I'm trying to remove repeated lines and lines containing certain words from scraped data. I searched for various codes but they are not working :(
This is the code. Only the first part works, that removes repeating lines:
openFile = open("links.txt", "r")
writeFile = open("updatedfile.txt", "w")
#Store traversed lines
tmp = set()
for txtLine in openFile:
#Check new line
if txtLine not in tmp:
writeFile.write(txtLine)
#Add new traversed line to tmp
tmp.add(txtLine)
openFile.close()
writeFile.close()
sleep(5)
with open("updatedfile.txt", "r") as fp:
lines = fp.readlines()
with open("updatedfile.txt", "w") as fp:
for line in lines:
if line.strip("\n") != "search":
fp.write(line)
This is the links.txt file
https://twitter.com/search?q=#BTC&src=hashtag_click
https://twitter.com/search?q=#ADA&src=hashtag_click
https://twitter.com/search?q=#LTC&src=hashtag_click
https://twitter.com/search?q=#CAKE&src=hashtag_click
https://twitter.com/Marie62943337
https://twitter.com/Marie62943337
https://twitter.com/Fathur0501
https://twitter.com/Fathur0501
https://twitter.com/BogdanMar93
https://twitter.com/BogdanMar93
https://t.[spaced because body cannot contain short url]co/74ZzkVwa2W
https://t. co/Gv2tyiWfAk
I want the output to be:
https://twitter.com/Marie62943337
https://twitter.com/Fathur0501
https://twitter.com/BogdanMar93
Thanks for your help.
CodePudding user response:
Check this code.
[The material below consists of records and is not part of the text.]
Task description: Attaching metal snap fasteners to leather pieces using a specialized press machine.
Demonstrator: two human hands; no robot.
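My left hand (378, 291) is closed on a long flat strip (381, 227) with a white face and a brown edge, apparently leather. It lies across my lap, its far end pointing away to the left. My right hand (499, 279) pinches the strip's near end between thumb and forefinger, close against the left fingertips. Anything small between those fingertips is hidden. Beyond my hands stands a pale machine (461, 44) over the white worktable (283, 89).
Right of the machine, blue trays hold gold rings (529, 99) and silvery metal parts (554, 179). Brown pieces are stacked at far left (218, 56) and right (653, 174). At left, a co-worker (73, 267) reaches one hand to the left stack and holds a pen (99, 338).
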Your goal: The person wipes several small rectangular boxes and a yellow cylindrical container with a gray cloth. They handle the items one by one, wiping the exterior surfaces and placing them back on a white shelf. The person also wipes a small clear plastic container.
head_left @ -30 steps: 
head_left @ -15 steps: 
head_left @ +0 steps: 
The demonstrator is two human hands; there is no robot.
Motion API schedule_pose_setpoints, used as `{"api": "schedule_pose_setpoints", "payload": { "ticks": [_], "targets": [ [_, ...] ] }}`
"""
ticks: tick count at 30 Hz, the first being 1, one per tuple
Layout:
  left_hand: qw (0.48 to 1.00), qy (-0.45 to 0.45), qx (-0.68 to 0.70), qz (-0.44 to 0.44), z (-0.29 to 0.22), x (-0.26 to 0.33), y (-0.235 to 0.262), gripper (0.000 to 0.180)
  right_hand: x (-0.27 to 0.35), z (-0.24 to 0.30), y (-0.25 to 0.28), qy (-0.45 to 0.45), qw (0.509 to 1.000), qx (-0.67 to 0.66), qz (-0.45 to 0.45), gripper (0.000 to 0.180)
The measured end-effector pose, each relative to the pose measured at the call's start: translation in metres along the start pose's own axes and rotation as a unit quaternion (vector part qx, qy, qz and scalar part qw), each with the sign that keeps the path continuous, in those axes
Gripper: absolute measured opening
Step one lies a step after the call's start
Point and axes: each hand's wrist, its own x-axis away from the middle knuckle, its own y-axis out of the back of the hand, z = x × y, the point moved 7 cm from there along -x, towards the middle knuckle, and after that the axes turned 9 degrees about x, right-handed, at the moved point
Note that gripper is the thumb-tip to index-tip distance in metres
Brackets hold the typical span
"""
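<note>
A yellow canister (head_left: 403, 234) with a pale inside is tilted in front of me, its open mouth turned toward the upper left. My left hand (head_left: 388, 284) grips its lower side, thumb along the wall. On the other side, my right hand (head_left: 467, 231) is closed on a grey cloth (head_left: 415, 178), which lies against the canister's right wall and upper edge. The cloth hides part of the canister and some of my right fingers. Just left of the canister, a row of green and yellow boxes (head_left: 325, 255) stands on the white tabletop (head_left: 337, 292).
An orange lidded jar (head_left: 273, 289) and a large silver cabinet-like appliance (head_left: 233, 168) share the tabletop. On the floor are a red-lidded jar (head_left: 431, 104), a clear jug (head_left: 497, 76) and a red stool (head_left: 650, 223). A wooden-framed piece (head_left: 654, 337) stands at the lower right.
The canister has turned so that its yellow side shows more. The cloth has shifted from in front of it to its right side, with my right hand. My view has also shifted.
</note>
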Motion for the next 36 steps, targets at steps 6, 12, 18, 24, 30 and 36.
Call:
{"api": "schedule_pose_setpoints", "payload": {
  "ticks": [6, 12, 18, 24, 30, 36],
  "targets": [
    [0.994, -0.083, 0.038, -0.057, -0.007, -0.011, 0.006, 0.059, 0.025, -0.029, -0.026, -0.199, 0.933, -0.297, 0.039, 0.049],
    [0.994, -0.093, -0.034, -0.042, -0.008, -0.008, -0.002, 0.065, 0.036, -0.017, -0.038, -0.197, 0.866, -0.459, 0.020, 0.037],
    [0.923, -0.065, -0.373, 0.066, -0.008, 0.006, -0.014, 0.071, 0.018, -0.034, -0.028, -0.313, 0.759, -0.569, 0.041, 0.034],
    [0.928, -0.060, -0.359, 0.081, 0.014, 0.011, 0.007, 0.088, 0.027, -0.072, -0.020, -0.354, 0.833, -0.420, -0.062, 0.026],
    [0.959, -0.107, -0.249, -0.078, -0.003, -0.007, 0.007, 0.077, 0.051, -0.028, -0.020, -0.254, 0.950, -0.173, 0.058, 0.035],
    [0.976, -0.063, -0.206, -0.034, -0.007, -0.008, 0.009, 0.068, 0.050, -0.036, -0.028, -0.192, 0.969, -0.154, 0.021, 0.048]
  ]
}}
I think it works
with open("test.txt", "r") as fp:
lines = fp.readlines()
fp.close()
unique = set()
with open("test.txt", "w") as fp:
for line in lines:
if "search" not in line and line not in unique and "twitter.com" in line:
fp.write(line)
unique.add(line)
Please share the query in the comment below.
CodePudding user response:
Maybe you want to use this, with 'in':
lines = ['https://twitter.com/search?q=#CAKE&src=hashtag_click', 'https://twitter.com/Marie62943337']
for line in lines:
if 'search' not in line:
print(line)